Return all lines from the listing below that include the word "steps".
⁂
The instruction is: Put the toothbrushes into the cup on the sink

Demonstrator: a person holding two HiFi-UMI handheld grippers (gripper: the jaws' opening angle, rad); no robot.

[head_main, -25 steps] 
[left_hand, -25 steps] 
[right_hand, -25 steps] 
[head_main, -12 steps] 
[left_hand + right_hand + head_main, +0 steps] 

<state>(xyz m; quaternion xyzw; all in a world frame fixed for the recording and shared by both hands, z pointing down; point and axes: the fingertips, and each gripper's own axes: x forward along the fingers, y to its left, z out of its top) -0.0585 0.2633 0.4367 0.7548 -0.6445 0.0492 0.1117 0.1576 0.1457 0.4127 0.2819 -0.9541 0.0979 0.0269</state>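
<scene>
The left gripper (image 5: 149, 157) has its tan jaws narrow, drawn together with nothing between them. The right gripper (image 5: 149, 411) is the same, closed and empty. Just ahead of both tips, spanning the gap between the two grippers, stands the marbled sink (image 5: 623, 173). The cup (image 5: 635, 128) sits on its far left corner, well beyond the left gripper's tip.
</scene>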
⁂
• [Output of the task]
[head_main, -25 steps] 
[left_hand, -25 steps] 
[right_hand, -25 steps] 
[head_main, -12 steps] 
[left_hand + right_hand + head_main, +0 steps] 

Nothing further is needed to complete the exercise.